(The data)

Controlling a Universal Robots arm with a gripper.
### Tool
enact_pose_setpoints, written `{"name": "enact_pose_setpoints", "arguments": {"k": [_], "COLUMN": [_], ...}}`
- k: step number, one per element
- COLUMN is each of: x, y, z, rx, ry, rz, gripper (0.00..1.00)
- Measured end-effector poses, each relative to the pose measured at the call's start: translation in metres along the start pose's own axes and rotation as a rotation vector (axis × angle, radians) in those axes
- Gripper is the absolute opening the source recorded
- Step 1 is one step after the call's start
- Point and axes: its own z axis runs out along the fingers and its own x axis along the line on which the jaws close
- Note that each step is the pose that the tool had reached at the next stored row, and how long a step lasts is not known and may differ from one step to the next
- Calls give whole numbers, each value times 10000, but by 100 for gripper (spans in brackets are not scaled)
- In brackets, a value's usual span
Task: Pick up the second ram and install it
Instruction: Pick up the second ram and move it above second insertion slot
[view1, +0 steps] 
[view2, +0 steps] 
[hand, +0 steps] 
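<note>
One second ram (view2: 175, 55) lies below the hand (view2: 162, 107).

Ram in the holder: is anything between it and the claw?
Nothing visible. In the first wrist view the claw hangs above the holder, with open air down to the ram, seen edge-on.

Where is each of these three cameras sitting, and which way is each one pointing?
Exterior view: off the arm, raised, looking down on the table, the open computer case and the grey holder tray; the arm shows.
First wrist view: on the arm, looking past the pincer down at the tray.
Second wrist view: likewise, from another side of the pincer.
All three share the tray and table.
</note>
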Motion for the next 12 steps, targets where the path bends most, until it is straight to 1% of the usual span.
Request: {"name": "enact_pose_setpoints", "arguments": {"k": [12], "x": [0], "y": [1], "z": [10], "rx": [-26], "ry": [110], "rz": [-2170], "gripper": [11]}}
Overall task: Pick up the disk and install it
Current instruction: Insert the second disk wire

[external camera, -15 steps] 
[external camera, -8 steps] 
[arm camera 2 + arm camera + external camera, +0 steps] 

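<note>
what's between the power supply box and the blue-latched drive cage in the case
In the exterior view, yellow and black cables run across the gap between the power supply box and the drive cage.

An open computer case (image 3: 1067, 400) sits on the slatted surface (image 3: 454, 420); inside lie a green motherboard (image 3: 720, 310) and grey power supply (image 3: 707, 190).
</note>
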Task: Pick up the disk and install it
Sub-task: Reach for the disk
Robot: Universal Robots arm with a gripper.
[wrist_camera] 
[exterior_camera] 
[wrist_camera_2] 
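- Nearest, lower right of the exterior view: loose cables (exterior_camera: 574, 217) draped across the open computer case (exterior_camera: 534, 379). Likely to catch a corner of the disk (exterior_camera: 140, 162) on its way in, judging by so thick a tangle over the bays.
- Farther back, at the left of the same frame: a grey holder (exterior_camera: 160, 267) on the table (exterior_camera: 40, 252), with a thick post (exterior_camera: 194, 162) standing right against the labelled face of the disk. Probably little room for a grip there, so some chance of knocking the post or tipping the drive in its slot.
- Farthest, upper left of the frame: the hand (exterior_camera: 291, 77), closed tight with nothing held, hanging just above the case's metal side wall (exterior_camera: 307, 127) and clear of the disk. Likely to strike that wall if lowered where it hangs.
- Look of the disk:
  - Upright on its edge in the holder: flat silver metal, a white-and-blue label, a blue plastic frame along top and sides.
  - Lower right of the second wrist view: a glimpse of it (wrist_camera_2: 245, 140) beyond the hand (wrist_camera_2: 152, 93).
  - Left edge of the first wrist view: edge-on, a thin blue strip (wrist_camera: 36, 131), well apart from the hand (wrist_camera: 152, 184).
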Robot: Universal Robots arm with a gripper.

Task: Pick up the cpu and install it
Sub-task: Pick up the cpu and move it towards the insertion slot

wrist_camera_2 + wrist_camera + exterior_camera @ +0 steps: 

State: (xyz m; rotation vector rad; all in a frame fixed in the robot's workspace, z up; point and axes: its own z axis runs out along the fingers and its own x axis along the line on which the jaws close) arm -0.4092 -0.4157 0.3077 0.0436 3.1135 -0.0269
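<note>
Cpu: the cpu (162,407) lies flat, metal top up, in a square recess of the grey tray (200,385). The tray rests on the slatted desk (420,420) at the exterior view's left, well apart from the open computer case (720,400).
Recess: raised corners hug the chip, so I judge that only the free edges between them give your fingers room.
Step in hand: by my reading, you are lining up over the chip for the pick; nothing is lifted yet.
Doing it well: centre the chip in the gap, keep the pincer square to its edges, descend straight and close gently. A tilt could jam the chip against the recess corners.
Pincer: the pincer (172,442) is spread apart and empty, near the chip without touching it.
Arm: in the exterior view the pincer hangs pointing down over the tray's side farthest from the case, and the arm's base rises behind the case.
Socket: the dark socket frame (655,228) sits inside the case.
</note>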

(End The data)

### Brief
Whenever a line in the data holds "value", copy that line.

### Result of the exercise
- Calls give whole numbers, each value times 10000, but by 100 for gripper (spans in brackets are not scaled)
- In brackets, a value's usual span

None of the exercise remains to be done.